Three National Child Labor Committee Exhibition Panels
Lewis Hine (American, 1874–1940)
Gelatin silver print
8.9 x 15.0 cm (3 1/2 x 5 15/16 in.)
Purchase, The Horace W. Goldsmith Foundation Gift, through Joyce and Robert Menschel, 1993
Not on view
Trained as a sociologist at Columbia University, Lewis Hine gave up his New York City teaching job in 1908 to become a full-time photographer for the National Child Labor Committee. Created four years earlier, the reform agency's success was largely dependent on its ability to sway public opinion. Influenced by Jacob Riis's pictures of slum conditions on New York's Lower East Side, Hine obsessively documented the working conditions of children in mills, factories, and fields across the country. The results--over 5,000 photographs in all--would then be used in field reports, as well as for exhibitions, pamphlets, and slide lectures. His decidedly unromantic, understated pictures served as a potent weapon of persuasion.

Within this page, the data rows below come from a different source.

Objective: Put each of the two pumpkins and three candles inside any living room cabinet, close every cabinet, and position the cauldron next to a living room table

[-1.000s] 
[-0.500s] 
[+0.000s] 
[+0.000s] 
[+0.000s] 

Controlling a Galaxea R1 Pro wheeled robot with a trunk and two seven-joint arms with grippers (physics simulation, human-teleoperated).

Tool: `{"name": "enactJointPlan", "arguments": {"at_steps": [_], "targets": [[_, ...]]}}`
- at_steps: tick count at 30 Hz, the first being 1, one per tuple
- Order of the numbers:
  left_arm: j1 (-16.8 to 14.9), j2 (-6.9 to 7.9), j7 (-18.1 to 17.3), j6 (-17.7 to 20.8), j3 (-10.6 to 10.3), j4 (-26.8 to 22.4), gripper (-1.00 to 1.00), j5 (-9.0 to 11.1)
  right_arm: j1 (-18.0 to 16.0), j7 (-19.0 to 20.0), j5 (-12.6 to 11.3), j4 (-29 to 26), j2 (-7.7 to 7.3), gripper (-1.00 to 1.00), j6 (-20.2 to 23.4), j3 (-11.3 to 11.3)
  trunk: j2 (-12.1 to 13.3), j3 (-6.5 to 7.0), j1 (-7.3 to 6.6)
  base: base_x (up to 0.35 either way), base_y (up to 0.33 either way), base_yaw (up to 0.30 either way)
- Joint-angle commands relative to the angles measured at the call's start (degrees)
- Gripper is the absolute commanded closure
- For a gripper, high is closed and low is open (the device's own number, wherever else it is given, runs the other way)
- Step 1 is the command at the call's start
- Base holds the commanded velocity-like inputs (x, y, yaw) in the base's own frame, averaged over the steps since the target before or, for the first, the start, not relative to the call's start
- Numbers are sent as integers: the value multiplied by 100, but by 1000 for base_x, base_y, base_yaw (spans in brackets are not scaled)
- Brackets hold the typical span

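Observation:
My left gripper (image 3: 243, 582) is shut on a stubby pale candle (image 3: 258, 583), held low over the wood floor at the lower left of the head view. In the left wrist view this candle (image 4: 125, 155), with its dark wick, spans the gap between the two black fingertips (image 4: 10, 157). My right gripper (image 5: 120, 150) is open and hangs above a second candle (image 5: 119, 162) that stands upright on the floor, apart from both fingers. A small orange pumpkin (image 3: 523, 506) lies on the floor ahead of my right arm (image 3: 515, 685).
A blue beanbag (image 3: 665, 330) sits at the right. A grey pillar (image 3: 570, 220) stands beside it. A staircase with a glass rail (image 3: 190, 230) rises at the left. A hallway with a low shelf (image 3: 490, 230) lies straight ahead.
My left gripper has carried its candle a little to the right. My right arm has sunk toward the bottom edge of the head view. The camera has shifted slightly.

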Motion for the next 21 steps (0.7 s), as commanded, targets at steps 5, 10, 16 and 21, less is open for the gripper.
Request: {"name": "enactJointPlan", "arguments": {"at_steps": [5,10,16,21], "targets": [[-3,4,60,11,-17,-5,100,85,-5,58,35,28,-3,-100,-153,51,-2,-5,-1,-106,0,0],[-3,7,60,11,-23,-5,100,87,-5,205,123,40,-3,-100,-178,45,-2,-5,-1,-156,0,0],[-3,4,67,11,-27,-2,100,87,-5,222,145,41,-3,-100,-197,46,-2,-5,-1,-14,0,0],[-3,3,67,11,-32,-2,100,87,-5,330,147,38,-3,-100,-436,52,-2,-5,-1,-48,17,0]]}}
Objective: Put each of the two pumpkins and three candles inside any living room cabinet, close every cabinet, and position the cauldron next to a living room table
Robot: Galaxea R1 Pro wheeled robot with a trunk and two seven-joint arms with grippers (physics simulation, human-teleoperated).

The camera's ability to amplify the idiosyncratic, telling detail also gave each of Hine's subjects the simple, irreducible integrity of the single human life.
Inscription: Inscribed in pencil on print verso UC: "3759."
(sold Christie's, New York, October 13, 1992, no. 78)
Signs in the photograph read: "WHAT IT COSTS THE CHILD"; "WHAT IT COSTS INDUSTRY"; and "WHAT IT COSTS SOCIETY".